§ **Directions**: Read through the entries below and copy each line where "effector" turns up.

§ **Material for this exercise**:

⁂

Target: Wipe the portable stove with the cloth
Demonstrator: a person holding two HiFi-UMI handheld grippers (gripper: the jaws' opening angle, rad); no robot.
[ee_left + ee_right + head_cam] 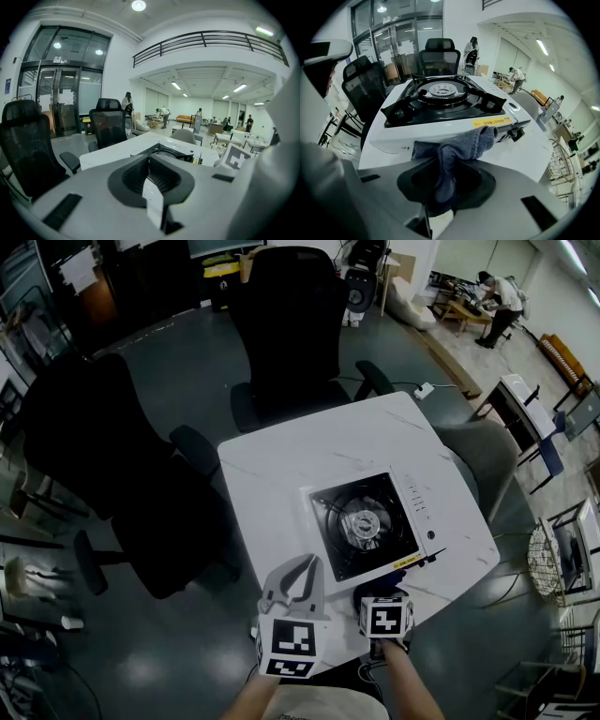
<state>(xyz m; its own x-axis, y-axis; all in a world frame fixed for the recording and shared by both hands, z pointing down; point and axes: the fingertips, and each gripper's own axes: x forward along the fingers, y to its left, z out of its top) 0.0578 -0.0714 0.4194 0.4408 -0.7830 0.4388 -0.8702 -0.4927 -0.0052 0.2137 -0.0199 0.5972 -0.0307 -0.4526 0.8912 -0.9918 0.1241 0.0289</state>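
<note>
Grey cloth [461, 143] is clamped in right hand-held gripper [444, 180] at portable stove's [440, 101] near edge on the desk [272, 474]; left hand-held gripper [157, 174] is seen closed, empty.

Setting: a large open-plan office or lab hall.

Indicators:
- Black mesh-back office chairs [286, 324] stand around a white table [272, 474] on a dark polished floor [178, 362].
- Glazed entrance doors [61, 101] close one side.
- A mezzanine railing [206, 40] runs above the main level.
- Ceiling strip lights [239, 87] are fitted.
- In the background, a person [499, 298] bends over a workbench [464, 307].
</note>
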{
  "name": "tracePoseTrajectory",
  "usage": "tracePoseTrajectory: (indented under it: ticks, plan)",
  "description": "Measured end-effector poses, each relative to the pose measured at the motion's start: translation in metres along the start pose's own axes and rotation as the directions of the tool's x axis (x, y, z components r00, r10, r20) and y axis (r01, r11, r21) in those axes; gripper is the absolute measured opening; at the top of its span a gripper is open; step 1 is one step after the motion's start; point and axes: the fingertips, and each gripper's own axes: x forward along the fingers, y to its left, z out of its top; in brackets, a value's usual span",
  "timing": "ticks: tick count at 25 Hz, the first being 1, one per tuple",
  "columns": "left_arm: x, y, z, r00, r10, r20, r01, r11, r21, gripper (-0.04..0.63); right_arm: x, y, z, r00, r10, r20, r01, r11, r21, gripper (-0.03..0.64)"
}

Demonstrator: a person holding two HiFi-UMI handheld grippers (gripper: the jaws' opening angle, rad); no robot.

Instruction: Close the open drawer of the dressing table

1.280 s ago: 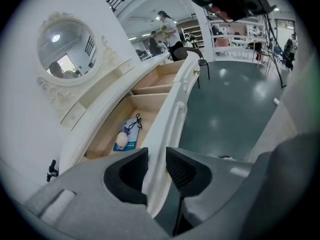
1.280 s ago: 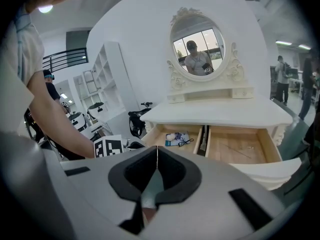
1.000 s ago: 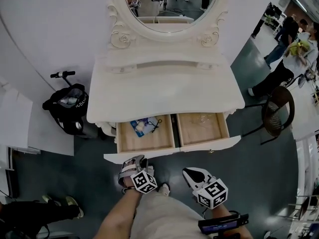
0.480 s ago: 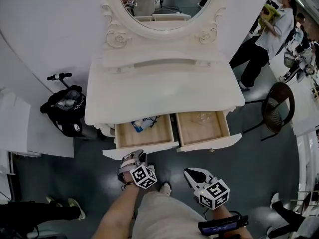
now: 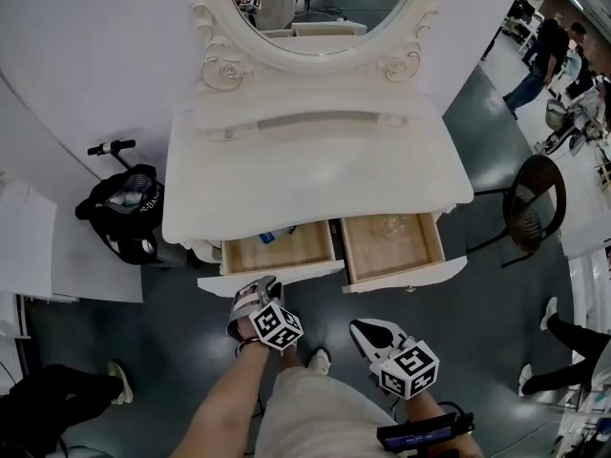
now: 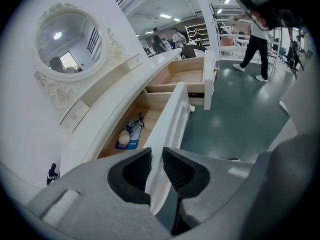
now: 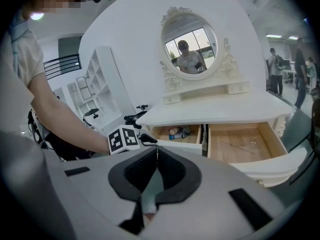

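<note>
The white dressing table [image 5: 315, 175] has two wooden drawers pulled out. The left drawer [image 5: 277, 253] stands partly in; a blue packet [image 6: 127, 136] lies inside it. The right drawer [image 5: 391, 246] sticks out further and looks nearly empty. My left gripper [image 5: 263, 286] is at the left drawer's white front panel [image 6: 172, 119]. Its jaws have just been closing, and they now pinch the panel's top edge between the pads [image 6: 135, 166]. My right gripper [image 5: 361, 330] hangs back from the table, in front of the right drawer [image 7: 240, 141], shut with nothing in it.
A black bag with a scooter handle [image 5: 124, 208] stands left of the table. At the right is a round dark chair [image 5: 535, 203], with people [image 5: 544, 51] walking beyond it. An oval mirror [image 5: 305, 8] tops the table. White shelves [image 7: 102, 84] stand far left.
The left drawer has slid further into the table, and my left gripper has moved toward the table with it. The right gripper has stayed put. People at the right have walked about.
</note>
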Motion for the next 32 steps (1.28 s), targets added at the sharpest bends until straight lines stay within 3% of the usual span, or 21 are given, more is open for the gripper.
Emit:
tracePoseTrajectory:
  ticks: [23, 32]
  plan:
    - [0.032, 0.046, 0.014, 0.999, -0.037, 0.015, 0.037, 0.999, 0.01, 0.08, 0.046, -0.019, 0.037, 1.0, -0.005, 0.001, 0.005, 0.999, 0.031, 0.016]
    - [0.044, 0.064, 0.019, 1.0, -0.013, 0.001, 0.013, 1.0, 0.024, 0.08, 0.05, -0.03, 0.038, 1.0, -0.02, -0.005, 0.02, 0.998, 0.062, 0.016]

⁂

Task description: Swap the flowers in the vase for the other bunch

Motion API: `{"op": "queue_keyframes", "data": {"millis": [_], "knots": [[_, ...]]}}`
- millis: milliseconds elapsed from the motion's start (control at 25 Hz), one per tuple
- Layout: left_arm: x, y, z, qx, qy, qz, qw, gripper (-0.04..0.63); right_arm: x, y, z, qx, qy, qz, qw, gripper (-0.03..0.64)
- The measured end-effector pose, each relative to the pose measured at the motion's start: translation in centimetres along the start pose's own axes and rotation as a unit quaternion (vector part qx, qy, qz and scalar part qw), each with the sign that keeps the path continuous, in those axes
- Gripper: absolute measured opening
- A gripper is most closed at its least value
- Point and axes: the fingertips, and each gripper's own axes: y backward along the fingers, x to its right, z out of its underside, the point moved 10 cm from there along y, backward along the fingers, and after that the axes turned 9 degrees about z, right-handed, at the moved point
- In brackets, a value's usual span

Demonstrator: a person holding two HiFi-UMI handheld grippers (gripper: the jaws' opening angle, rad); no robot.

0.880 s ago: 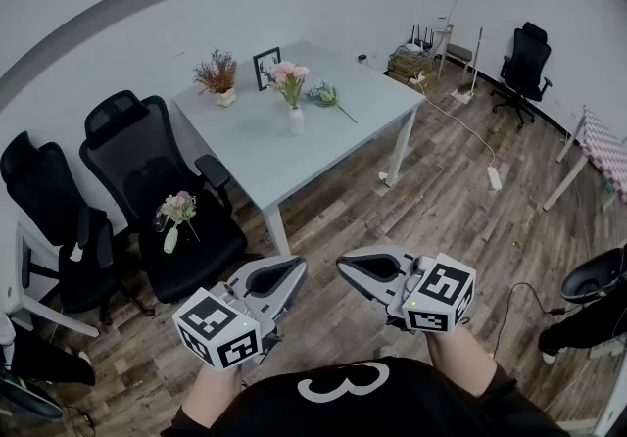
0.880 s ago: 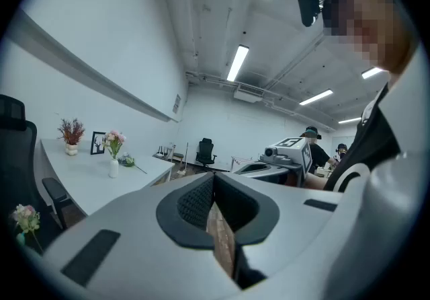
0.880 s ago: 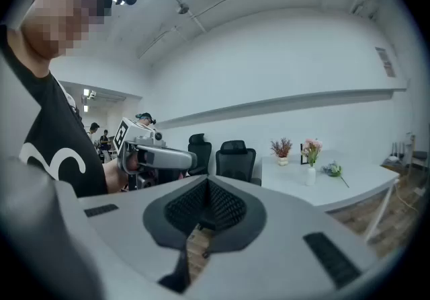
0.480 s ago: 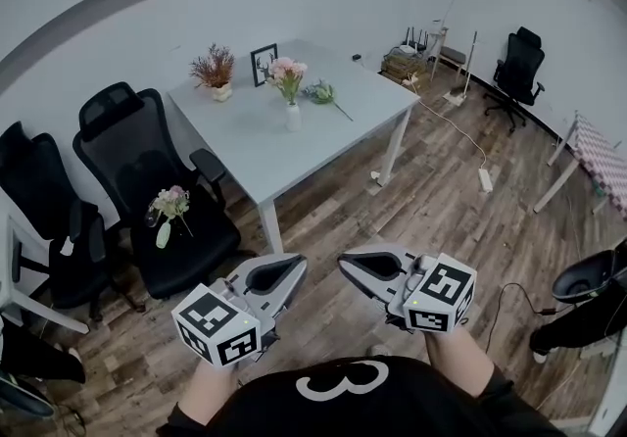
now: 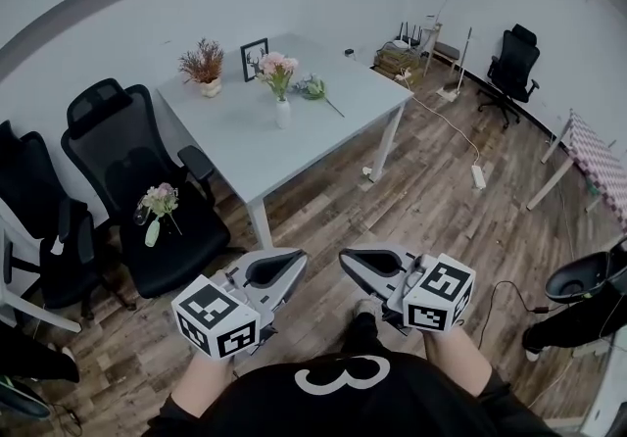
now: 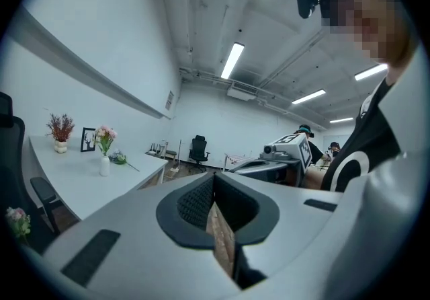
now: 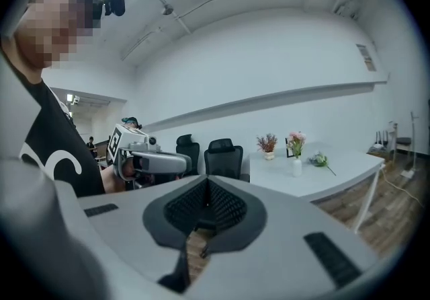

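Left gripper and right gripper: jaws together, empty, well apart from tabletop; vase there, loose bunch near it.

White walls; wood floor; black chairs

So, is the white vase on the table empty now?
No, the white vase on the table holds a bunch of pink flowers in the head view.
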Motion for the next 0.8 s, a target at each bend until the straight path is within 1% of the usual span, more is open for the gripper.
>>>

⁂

§ **Task solution**:
  "description": "Measured end-effector poses, each relative to the pose measured at the motion's start: translation in metres along the start pose's own axes and rotation as the directions of the tool's x axis (x, y, z components r00, r10, r20) and y axis (r01, r11, r21) in those axes; gripper is the absolute measured opening; at the top of its span a gripper is open; step 1 is one step after the motion's start; point and axes: the fingertips, and each gripper's own axes: x forward along the fingers, y to its left, z out of its top; in brackets, a value's usual span",
- The measured end-effector pose, each relative to the pose measured at the motion's start: translation in centimetres along the start pose's own axes and rotation as a unit quaternion (vector part qx, qy, qz and scalar part qw), each with the sign that keeps the path continuous, in those axes

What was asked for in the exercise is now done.